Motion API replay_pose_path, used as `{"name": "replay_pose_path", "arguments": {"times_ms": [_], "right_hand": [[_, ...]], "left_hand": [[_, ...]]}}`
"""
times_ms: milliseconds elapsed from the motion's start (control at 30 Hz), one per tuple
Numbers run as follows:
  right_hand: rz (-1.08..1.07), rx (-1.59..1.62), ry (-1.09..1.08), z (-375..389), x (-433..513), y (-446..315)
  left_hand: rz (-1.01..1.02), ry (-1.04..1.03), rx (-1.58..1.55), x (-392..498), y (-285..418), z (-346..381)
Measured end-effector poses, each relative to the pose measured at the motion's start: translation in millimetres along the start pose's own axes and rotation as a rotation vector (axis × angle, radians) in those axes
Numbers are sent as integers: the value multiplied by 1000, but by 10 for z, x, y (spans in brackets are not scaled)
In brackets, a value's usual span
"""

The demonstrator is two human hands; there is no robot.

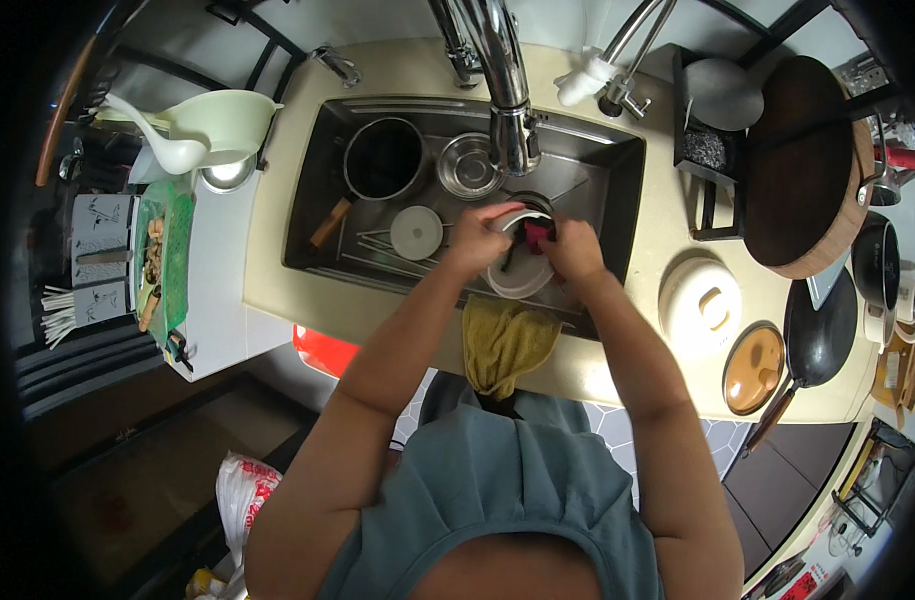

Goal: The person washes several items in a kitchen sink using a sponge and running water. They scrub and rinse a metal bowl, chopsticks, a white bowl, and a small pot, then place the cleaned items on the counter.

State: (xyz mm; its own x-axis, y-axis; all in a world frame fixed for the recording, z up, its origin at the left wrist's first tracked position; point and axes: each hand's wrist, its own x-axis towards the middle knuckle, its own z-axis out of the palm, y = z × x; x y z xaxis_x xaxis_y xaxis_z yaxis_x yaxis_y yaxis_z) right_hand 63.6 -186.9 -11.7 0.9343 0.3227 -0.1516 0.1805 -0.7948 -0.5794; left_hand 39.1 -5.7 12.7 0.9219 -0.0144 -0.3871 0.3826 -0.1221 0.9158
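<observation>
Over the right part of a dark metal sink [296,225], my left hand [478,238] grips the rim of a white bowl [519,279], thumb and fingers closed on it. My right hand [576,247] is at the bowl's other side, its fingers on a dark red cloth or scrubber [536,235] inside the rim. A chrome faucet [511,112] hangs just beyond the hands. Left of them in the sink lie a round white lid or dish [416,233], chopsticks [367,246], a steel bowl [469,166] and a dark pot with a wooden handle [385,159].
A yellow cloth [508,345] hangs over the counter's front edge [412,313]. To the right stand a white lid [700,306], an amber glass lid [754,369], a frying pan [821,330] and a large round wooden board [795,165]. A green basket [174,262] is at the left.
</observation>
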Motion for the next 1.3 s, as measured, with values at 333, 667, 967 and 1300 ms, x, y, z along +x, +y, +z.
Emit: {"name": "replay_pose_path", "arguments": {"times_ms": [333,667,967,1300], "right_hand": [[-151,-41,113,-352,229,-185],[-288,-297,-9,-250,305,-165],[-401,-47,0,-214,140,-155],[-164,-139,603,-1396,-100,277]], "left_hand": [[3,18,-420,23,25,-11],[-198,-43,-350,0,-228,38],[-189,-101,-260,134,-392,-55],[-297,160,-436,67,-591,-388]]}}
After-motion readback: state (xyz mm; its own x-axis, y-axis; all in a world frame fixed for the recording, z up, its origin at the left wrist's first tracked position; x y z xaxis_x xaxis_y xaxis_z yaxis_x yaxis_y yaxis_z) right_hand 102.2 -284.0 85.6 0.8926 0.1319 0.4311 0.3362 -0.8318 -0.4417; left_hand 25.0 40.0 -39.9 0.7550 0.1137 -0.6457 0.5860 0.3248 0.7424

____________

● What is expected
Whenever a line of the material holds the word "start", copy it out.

● Reply
times_ms: milliseconds elapsed from the motion's start (control at 30 Hz), one per tuple
Measured end-effector poses, each relative to the pose measured at the motion's start: translation in millimetres along the start pose's own axes and rotation as a rotation vector (axis × angle, radians) in those axes

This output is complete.